Minimal API that a new distribution must implement #525

johnmyleswhite · 2016-08-13T20:58:40Z

While working on some new distributions for a separate package, I've found that I frequently hit ambiguity warnings when defining operations like pdf(d::MyNewAbstractDistribution, x::Real) because those operations are ambiguous with operations like pdf(d::Distribution, x::Int).

In the past, I could resolve these issues by only implementing a basic core API that defined operations like pdf(d::MyNewConcreteDistribution, x::Float64) and trusting that the fallbacks would handle conversions for me. With the increase in abstraction we've achieved thanks to the work on parametric distributions, I've lost track of what the core minimal API is. Which functions must a new distribution implement?

If someone is familiar with what the minimal API is off the top of their head, I can write documentation for it. If we need to decide this, I'd be happy to be involved in figuring out what the minimal API ought to be.

The text was updated successfully, but these errors were encountered:

jmxpearson · 2016-08-13T21:50:36Z

I don't have an immediate answer, but this is also important for, e.g., parameterizing Truncated, which has exactly this kind of ambiguity problem.

I'm happy to help discuss and document, though as I said, I don't know the answer.

johnmyleswhite · 2016-08-16T05:48:12Z

Ok, I'm starting to try to wrap my head around what exists. Here's my thinking about big high-level design principles we might aspire to.

A parametric distribution of type T is essentially a template for code that operates in the space of values of type T. Put another way, all functions on something like Normal{T} will evaluate all code using only operations that will retain the type of T whenever possible. This includes ensuring that we only work with constants that are of type T.
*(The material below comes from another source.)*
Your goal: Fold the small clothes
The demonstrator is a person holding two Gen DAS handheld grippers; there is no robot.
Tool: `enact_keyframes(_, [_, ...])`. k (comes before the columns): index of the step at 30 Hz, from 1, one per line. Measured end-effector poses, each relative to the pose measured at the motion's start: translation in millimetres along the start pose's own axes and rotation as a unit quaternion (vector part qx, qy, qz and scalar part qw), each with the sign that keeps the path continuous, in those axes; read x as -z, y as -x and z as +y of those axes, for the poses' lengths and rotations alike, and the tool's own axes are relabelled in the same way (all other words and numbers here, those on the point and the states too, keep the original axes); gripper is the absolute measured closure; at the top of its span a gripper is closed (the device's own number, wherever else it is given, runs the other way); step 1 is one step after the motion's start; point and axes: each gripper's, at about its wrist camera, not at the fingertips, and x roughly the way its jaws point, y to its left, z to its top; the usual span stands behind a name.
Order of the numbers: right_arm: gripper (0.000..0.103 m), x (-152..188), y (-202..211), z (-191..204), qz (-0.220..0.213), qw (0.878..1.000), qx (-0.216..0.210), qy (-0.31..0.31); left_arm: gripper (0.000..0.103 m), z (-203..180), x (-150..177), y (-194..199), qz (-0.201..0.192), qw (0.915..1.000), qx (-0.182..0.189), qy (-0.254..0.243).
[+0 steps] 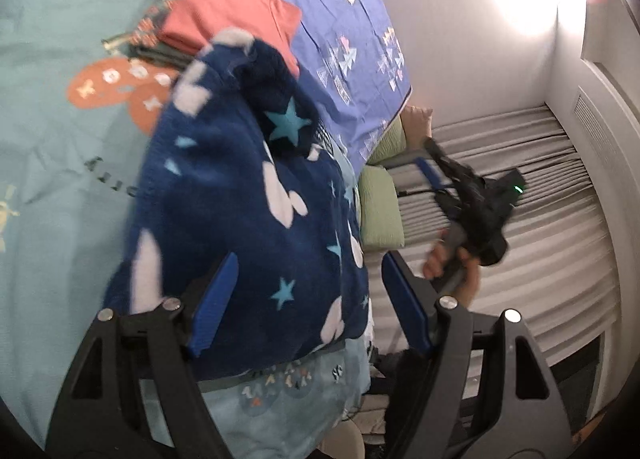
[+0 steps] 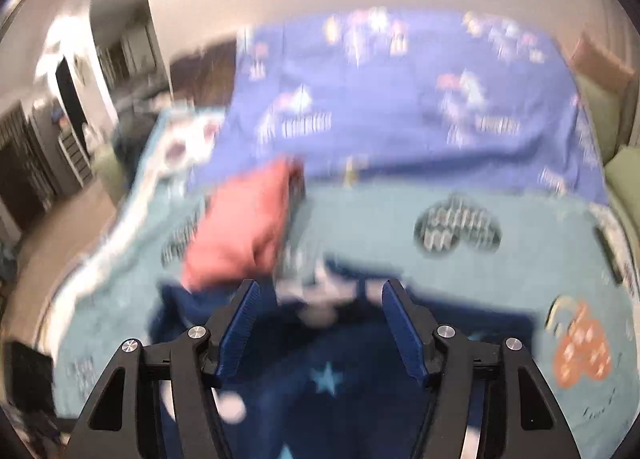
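Your left gripper point(image 1: 308, 299) has its jaws spread, and the fleecy navy garment with pale blue stars and pink shapes point(image 1: 248, 195) bulges between them; neither pad clearly presses it, so take hold before you lift. It lies bunched on the pale teal bedspread point(image 1: 48, 163), just near of the folded coral garment point(image 1: 228, 7) stacked further back on the bed. To its right, your right gripper point(image 2: 320, 323) hovers above the same navy fleece with jaws spread and nothing in them; that view is blurred. I would slow that hand, spread the fleece flat, then pinch matching corners so the fold lands square, clear of the coral stack.
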Motion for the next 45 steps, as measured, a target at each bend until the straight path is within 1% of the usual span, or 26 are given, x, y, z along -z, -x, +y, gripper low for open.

This is a pretty complicated restriction and may be intractable given our use of integer parameters for some distributions. But I think it would help to resolve some of the current issues in the code that worry me as we move forward with parametric types.

Consider using the following functions against both Normal{Float32} and Normal{BigFloat}:

skewness(d::Normal) = 0.0

To me, this seems like it ought to be something like skewness(d::Normal{T}) = oftype(T, 0) so that you can make sure you don't accidentally introduce a Float64 value into a computation that you're trying to carry out in reduced precision. The other direction seems less problematic because low-precision values will be promoted up as necessary, so your worst case scenario is the risk of type-instability, rather than precision errors.

For another example, consider:

entropy(d::Normal) = 0.5 * (log2π + 1.0) + log(d.σ)

This seems to have the same problem of fixing precision backs towards Float64.

In contrast, a method definition like this one strikes me as being near perfect:

rand(d::Normal) = d.μ + d.σ * randn()

The only problem I can see here is the use of randn, which probably ought to use an RNG with more precision for something like BigFloat. But it also has the danger of pushing things upwards, so that rand(Normal{Float16} is a number of much higher precision than you might expect.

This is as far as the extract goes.